3) As per 2, you talk about boiling the ocean, not dropping weight on their face, etc. have you not seen gym memes or any of the other diatribe on the net with normal asshats and even experienced lifters dropping extreme weights, snapping limbs, hurting themselves by training just too hard or too Much?? Those are outliers to every scenario, and you believing that it all comes down to just not working hard enough so people want to resort to other modalities of training is absolute horse shit because it belongs in the gutter. Advancements are made, training is done differently, and while the basics are always the part of it, there is undeniable proof that you refuse to admit to because of whatever old school adage you belong to that there are sometimes better ways for some people, and even older trainers who can't lift nearly as heavy because of injury or associated risk.

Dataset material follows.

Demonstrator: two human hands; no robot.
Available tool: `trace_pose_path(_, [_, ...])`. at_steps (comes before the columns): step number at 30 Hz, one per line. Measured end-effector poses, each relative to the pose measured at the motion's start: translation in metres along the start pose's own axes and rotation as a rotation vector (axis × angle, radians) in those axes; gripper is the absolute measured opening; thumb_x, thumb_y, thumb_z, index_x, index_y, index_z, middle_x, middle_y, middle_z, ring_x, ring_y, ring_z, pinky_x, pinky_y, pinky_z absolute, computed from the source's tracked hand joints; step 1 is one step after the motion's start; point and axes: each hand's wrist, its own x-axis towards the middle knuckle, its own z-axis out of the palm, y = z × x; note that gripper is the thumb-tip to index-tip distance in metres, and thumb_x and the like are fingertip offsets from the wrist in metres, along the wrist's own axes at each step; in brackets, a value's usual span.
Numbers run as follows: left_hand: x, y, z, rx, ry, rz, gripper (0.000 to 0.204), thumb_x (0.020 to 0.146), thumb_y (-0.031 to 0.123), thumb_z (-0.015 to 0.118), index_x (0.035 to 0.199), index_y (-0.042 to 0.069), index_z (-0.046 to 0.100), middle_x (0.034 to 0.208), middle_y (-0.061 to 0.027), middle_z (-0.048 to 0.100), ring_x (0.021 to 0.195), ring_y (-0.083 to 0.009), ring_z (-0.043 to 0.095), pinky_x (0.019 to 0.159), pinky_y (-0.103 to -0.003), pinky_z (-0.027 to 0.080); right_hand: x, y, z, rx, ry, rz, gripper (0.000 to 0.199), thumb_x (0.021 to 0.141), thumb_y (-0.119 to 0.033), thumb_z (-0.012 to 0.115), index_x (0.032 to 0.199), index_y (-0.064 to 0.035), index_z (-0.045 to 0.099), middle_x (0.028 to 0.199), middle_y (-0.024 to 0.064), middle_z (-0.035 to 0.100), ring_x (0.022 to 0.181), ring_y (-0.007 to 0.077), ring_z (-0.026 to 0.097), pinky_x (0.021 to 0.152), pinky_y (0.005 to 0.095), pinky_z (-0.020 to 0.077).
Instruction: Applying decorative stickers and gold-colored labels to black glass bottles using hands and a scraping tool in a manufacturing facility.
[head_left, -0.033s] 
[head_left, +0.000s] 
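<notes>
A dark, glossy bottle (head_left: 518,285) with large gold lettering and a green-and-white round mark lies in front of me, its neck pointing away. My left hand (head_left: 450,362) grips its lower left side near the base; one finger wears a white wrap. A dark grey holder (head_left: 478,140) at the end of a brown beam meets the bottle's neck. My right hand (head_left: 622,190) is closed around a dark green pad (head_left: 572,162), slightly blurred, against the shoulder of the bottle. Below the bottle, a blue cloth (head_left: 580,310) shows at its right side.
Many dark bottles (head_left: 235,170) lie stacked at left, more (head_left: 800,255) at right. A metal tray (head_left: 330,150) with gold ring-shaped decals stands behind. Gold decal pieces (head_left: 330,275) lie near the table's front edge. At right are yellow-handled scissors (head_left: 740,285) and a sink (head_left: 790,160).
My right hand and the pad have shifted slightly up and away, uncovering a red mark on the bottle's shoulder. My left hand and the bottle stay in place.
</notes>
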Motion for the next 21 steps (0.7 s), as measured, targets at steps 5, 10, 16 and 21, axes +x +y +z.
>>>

Where are you not getting this?? First you say you respect me, then you tell me you dont and that I lost it from whatever choices I've made in the past?? excuse me?? exactly what choices? That's completley laughable and not worth the time to put onto screen. I know i'm of value, i've been a clinician and a damn good one for 10 years, and for anyone especially the likes of yourself to try to tell me otherwise i'll disregard because it's horse shit. I don't need to have a national level pro physique or ifbb card to qualify as such. So again, you started this by making false claims or trying to say your point without providing any evidence, and you could of said in your second post the exact shit now and I would of countered it with the evidence of establishment. But you don't want that...because you don't want to hear from someone like me who actually knows a thing or two and can back it up. I just stay quiet on these boards because it's not worth the shit flinging but i'm tired of people who try to slug their way around with back handed insults and condecension, and yea you are being difficult for the very purpose of being a prick because you don't like me. Pretty straight up.